Ever cringed at the price of a beer or glass of wine on a restaurant menu? Don’t just blame the restaurant.
Saskatchewan has some of the worst restaurant and bar liquor laws in the country according to a new report from Restaurants Canada. In its first Raise the Bar report card, the lobby group gave Saskatchewan a D+, the second-lowest in Canada ahead of Newfoundland and Labrador, and tied with Ontario.
“It really comes down to pricing and selection,” Restaurants Canada vice president Manitoba-Saskatchewan Dwayne Marling said. “Saskatchewan’s selection is limited and the pricing; restaurateurs and bar owners pay the exact same price as you or I as individual consumers would if we walked into a store to purchase a six pack of beer or a bottle of wine and they purchase it in a lot larger volumes than that.”
In Saskatchewan, restaurants must buy from the Saskatchewan Liquor and Gaming Authority (SLGA). SLGA does not offer a wholesale or discounted price for licensed establishments that buy in bulk.
Alcoholic drinks are also subject to a 10 per cent Liquor Sales Tax on top of the federal government sales tax, the highest liquor tax in Canada.
Marling said 92 per cent of restaurant owners said they have received complaints about the price of drinks. He said Saskatchewan should examine a single uniform wholesale price for purchasers of larger volumes.
“Lower prices for restaurants means lower prices for the consuming public,” he said, adding restaurants should also be able to buy from private liquor stores. “Give SLGA stores a little bit of competition and also at the same time increase the selection.”
SGLA Minister Don McMorris said neither of those changes are likely to happen in Saskatchewan any time soon.

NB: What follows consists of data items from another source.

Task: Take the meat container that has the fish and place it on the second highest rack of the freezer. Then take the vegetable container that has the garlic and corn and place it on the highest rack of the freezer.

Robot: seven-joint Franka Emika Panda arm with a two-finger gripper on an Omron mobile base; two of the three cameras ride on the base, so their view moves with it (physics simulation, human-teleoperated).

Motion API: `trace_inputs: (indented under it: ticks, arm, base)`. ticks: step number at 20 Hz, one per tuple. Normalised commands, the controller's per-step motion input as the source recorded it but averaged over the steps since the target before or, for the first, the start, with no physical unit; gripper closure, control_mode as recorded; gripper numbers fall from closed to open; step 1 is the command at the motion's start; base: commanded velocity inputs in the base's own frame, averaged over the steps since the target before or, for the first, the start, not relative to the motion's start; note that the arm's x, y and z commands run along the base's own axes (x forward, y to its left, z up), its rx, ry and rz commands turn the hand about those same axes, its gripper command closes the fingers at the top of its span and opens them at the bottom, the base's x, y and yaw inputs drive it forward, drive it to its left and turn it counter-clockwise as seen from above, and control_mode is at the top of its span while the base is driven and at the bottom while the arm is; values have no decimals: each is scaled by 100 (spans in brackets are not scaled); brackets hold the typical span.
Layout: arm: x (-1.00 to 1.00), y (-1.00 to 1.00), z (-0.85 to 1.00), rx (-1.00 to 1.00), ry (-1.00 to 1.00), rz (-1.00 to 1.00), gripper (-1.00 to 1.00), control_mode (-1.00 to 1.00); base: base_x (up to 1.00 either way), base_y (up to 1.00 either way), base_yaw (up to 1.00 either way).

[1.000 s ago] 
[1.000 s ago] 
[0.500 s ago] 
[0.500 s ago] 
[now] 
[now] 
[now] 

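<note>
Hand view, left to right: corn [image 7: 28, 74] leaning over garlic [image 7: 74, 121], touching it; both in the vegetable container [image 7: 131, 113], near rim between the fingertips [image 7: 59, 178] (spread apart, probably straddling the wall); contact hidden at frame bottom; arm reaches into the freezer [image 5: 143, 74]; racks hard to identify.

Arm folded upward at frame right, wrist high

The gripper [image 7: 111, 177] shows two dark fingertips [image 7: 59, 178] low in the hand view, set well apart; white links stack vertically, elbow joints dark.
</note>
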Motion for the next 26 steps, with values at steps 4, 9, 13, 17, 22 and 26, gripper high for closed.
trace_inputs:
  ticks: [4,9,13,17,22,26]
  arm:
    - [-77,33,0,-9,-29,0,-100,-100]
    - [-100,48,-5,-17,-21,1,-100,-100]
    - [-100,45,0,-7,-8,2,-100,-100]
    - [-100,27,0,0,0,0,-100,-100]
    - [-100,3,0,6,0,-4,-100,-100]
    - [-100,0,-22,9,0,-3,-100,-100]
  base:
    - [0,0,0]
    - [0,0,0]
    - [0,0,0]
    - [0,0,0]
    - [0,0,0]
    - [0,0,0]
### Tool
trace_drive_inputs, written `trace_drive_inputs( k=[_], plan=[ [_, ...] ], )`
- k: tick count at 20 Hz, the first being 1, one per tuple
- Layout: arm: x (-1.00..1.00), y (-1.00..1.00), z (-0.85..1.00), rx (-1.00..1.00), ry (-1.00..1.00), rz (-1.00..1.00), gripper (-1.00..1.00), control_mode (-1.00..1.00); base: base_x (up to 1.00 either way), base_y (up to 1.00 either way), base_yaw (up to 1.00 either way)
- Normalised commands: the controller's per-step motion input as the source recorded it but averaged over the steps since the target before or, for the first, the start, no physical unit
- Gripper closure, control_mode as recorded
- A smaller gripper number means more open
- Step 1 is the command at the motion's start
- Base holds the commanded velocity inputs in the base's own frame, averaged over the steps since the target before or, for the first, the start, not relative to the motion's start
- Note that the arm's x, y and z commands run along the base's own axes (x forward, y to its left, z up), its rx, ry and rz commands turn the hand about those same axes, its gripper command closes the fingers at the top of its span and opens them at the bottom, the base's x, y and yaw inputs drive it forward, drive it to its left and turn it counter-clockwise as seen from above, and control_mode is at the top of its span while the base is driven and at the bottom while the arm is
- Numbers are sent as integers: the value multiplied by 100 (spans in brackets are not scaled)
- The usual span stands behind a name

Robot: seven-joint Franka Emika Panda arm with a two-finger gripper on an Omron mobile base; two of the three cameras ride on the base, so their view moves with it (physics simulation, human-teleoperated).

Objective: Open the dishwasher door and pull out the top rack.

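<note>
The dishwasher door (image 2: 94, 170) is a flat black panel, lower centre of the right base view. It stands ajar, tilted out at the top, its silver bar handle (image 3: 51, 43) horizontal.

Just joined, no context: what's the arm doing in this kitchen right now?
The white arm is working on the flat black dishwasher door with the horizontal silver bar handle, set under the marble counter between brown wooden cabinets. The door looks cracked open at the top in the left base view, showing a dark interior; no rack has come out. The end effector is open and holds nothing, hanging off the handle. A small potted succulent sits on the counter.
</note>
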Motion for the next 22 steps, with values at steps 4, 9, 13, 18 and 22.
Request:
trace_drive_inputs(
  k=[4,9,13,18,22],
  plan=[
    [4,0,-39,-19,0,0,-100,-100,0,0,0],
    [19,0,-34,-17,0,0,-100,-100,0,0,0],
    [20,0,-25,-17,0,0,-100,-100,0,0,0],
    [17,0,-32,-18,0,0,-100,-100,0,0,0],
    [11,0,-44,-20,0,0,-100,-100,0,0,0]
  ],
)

“You could say that we should probably lower the price, absolutely, for say commercial permitees, but it was very clear on the liquor retailing paper that people wanted to see neutrality as far as revenue back to government,” McMorris said. “So if we were to give restaurants a huge break, where would we make it up on the alcohol piece?”
Marling said changes to the legislation would likely not affect government coffers. He said their data showed when Alberta allowed restaurants and bars to access discount prices, government revenues increased because people felt more comfortable hosting an event at a licensed establishment instead of at home.
“We need to look at whole picture of where government gets it finances through liquor. It’s not just through SLGA,” Marling said. “It’s also through the general taxation that the finance department collects, whether that’s liquor consumption, corporate or income taxes.”
McMorris said he feels the Saskatchewan Party government has modernized legislation. He added more information from the province’s ongoing liquor retailing review will become available near the end of November.
Restaurants Canada did credit the province for taking positive steps, including cutting licensing red tape and allowing costumers to recork unfinished wine bottles, but said the province needs to end its piecemeal approach to legislation improvements and undertake broader policy reform.
The report interviewed Restaurants Canada members and analyzed four key areas of regulation across the country; pricing and selection, licensing and regulation, customer sales and consumption tax, and political and regulatory activity.
Wholesale pricing was supported by 97 per cent of members while 30 per cent said they receive value from their local liquor or beer supplier.